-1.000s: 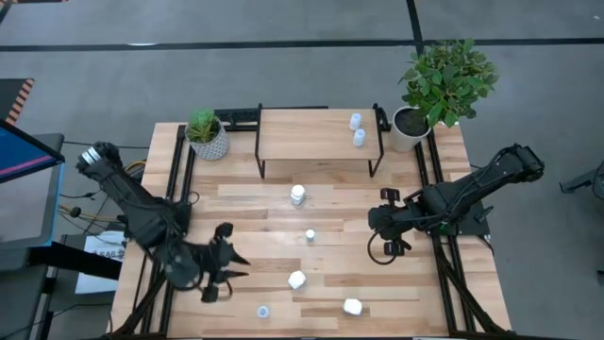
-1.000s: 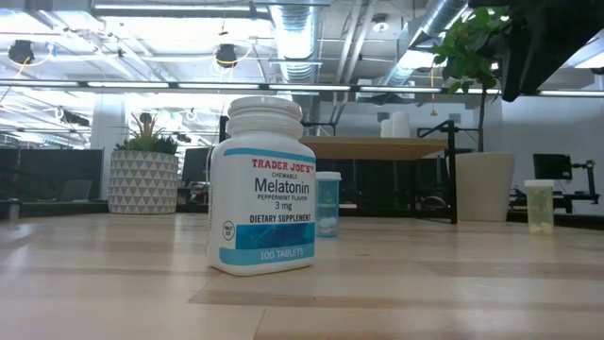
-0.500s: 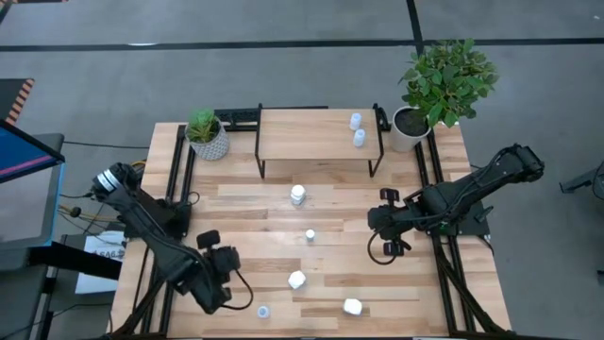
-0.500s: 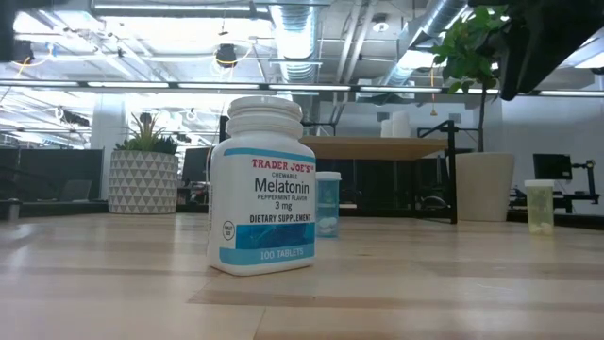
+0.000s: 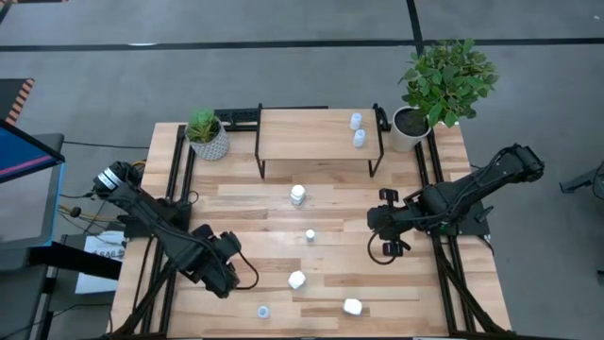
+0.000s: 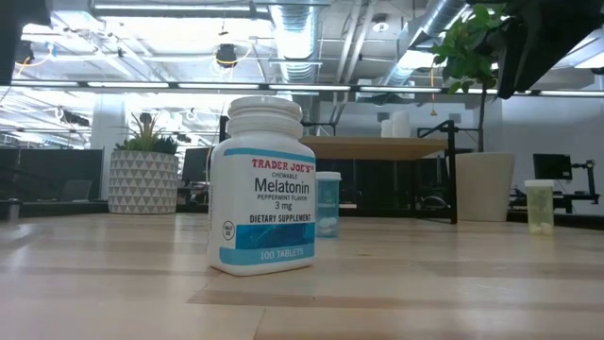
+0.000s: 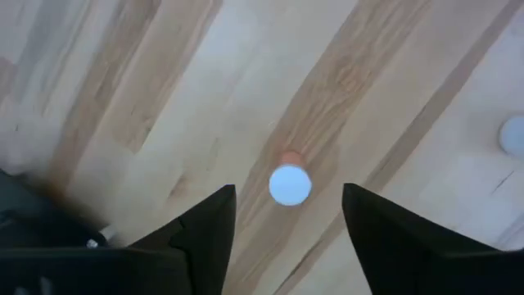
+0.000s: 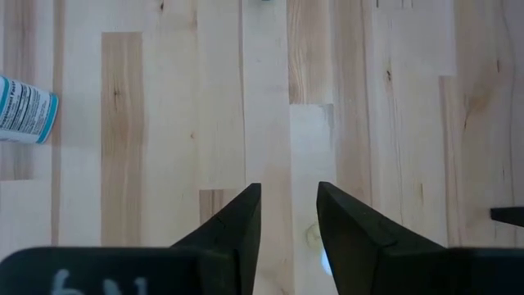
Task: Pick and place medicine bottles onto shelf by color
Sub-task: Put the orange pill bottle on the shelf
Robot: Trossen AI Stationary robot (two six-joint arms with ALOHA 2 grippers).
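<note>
Two pale-blue bottles [image 5: 357, 129] stand on the shelf [image 5: 311, 134]; five remain on the table. Left gripper [image 7: 286, 215] jaws apart above a white-capped bottle [image 7: 290, 183]; right gripper [image 8: 288, 215] parted, empty.

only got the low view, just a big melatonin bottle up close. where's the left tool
observer: The left tool hangs open over a pale-capped bottle, not gripping it.
operator: how many on the shelf
observer: Two small bottles stand near the right end of the shelf.
operator: and the right tool
observer: The right tool is open over bare table, holding nothing.
</note>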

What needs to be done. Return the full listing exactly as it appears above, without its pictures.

The answer.
-1.000s: 
-1.000s: 
-0.500s: 
-0.500s: 
+0.000s: 
+0.000s: 
+0.000s: 
+0.000s: 
Task: Pick and place medicine bottles onto shelf by color
Sub-task: Put the orange pill bottle on the shelf
Robot: Trossen AI Stationary robot (two six-joint arms with ALOHA 2 grippers).
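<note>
Two pale-blue bottles [image 5: 357, 129] stand on the shelf [image 5: 311, 134]; five remain on the table. Left gripper [image 7: 286, 215] jaws apart above a white-capped bottle [image 7: 290, 183]; right gripper [image 8: 288, 215] parted, empty.

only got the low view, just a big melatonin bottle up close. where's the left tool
observer: The left tool hangs open over a pale-capped bottle, not gripping it.
operator: how many on the shelf
observer: Two small bottles stand near the right end of the shelf.
operator: and the right tool
observer: The right tool is open over bare table, holding nothing.
</note>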

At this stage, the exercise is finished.